§ Task statement
Type out the data below in its entirety, exactly as given.

*** Exercise materials ***

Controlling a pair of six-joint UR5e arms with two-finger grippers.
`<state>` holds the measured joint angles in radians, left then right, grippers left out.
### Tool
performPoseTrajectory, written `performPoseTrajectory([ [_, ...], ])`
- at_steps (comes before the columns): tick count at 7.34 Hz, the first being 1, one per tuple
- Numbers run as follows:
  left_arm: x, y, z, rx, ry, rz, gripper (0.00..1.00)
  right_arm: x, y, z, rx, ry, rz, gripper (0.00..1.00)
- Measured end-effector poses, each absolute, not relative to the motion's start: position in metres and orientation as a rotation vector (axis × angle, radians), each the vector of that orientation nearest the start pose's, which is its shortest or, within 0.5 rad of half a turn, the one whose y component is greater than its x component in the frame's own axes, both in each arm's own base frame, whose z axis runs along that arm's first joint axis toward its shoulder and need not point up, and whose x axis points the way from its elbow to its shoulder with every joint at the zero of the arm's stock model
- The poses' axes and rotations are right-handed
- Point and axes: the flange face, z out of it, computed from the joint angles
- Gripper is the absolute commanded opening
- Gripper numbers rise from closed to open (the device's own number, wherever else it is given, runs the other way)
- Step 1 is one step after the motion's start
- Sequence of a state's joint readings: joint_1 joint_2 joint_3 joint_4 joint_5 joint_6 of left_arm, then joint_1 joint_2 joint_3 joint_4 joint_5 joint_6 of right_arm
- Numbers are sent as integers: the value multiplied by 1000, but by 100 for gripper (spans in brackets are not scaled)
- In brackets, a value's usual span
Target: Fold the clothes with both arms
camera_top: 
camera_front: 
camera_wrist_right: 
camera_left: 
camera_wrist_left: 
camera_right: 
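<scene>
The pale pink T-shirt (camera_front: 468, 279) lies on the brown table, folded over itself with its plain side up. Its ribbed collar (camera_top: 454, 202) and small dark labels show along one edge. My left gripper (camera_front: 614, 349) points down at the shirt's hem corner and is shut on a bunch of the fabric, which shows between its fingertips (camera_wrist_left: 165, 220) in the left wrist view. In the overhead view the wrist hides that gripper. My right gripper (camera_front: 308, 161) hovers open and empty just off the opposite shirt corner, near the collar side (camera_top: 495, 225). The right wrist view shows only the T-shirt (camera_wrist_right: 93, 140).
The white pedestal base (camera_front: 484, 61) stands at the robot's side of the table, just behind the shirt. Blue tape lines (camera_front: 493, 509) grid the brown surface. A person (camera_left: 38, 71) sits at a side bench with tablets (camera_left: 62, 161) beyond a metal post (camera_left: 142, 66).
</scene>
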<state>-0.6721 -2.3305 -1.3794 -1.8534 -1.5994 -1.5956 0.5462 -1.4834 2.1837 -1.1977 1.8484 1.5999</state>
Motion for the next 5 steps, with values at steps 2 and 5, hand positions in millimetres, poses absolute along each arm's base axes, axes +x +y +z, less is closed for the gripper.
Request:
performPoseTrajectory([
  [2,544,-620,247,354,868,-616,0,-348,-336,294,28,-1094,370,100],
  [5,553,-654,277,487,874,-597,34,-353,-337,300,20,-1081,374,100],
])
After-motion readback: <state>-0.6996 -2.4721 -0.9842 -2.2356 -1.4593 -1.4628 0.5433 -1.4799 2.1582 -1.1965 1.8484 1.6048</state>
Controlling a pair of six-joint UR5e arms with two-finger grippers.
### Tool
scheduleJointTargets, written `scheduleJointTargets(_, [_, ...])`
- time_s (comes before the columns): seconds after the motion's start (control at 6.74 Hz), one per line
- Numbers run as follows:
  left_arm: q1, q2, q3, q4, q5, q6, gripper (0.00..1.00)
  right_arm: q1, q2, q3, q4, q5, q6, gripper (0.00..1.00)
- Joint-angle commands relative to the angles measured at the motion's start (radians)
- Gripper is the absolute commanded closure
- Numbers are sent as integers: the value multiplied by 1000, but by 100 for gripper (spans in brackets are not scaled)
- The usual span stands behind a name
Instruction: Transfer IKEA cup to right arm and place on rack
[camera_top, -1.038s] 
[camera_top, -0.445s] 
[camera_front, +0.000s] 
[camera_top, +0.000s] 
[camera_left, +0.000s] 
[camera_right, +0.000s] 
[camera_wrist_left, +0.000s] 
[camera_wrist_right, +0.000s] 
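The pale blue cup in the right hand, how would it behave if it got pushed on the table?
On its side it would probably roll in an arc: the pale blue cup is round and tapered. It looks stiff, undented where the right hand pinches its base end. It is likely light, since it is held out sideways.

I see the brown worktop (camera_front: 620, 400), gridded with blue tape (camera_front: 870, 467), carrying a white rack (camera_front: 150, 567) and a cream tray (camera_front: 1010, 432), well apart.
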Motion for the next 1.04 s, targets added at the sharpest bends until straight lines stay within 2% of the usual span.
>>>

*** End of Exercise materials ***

§ Exercise response
Controlling a pair of six-joint UR5e arms with two-finger grippers.
`<state>` holds the measured joint angles in radians, left then right, grippers left out.
### Tool
performPoseTrajectory, written `performPoseTrajectory([ [_, ...], ])`
- at_steps (comes before the columns): tick count at 7.34 Hz, the first being 1, one per tuple
- Numbers run as follows:
  left_arm: x, y, z, rx, ry, rz, gripper (0.00..1.00)
  right_arm: x, y, z, rx, ry, rz, gripper (0.00..1.00)
- Measured end-effector poses, each absolute, not relative to the motion's start: position in metres and orientation as a rotation vector (axis × angle, radians), each the vector of that orientation nearest the start pose's, which is its shortest or, within 0.5 rad of half a turn, the one whose y component is greater than its x component in the frame's own axes, both in each arm's own base frame, whose z axis runs along that arm's first joint axis toward its shoulder and need not point up, and whose x axis points the way from its elbow to its shoulder with every joint at the zero of the arm's stock model
- The poses' axes and rotations are right-handed
- Point and axes: the flange face, z out of it, computed from the joint angles
- Gripper is the absolute commanded opening
- Gripper numbers rise from closed to open (the device's own number, wherever else it is given, runs the other way)
- Step 1 is one step after the motion's start
- Sequence of a state's joint readings: joint_1 joint_2 joint_3 joint_4 joint_5 joint_6 of left_arm, then joint_1 joint_2 joint_3 joint_4 joint_5 joint_6 of right_arm
- Numbers are sent as integers: the value multiplied by 1000, but by 100 for gripper (spans in brackets are not scaled)
- In brackets, a value's usual span
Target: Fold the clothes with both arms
camera_top: 
camera_front: 
camera_wrist_right: 
camera_left: 
camera_wrist_left: 
camera_right: 
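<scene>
The pale pink T-shirt (camera_front: 468, 279) lies on the brown table, folded over itself with its plain side up. Its ribbed collar (camera_top: 454, 202) and small dark labels show along one edge. My left gripper (camera_front: 614, 349) points down at the shirt's hem corner and is shut on a bunch of the fabric, which shows between its fingertips (camera_wrist_left: 165, 220) in the left wrist view. In the overhead view the wrist hides that gripper. My right gripper (camera_front: 308, 161) hovers open and empty just off the opposite shirt corner, near the collar side (camera_top: 495, 225). The right wrist view shows only the T-shirt (camera_wrist_right: 93, 140).
The white pedestal base (camera_front: 484, 61) stands at the robot's side of the table, just behind the shirt. Blue tape lines (camera_front: 493, 509) grid the brown surface. A person (camera_left: 38, 71) sits at a side bench with tablets (camera_left: 62, 161) beyond a metal post (camera_left: 142, 66).
</scene>
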<state>-0.6721 -2.3305 -1.3794 -1.8534 -1.5994 -1.5956 0.5462 -1.4834 2.1837 -1.1977 1.8484 1.5999</state>
Motion for the next 5 steps, with values at steps 2 and 5, hand positions in millimetres, poses absolute along each arm's base axes, axes +x +y +z, less is closed for the gripper.
Request:
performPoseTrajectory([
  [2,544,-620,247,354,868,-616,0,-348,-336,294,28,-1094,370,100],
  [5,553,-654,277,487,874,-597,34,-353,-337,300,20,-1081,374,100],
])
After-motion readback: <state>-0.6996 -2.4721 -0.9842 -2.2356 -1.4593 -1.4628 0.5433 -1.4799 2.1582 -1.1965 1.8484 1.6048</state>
Controlling a pair of six-joint UR5e arms with two-finger grippers.
### Tool
scheduleJointTargets, written `scheduleJointTargets(_, [_, ...])`
- time_s (comes before the columns): seconds after the motion's start (control at 6.74 Hz), one per line
- Numbers run as follows:
  left_arm: q1, q2, q3, q4, q5, q6, gripper (0.00..1.00)
  right_arm: q1, q2, q3, q4, q5, q6, gripper (0.00..1.00)
- Joint-angle commands relative to the angles measured at the motion's start (radians)
- Gripper is the absolute commanded closure
- Numbers are sent as integers: the value multiplied by 1000, but by 100 for gripper (spans in brackets are not scaled)
- The usual span stands behind a name
Instruction: Transfer IKEA cup to right arm and place on rack
[camera_top, -1.038s] 
[camera_top, -0.445s] 
[camera_front, +0.000s] 
[camera_top, +0.000s] 
[camera_left, +0.000s] 
[camera_right, +0.000s] 
[camera_wrist_left, +0.000s] 
[camera_wrist_right, +0.000s] 
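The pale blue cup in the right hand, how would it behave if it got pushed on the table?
On its side it would probably roll in an arc: the pale blue cup is round and tapered. It looks stiff, undented where the right hand pinches its base end. It is likely light, since it is held out sideways.

I see the brown worktop (camera_front: 620, 400), gridded with blue tape (camera_front: 870, 467), carrying a white rack (camera_front: 150, 567) and a cream tray (camera_front: 1010, 432), well apart.
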Motion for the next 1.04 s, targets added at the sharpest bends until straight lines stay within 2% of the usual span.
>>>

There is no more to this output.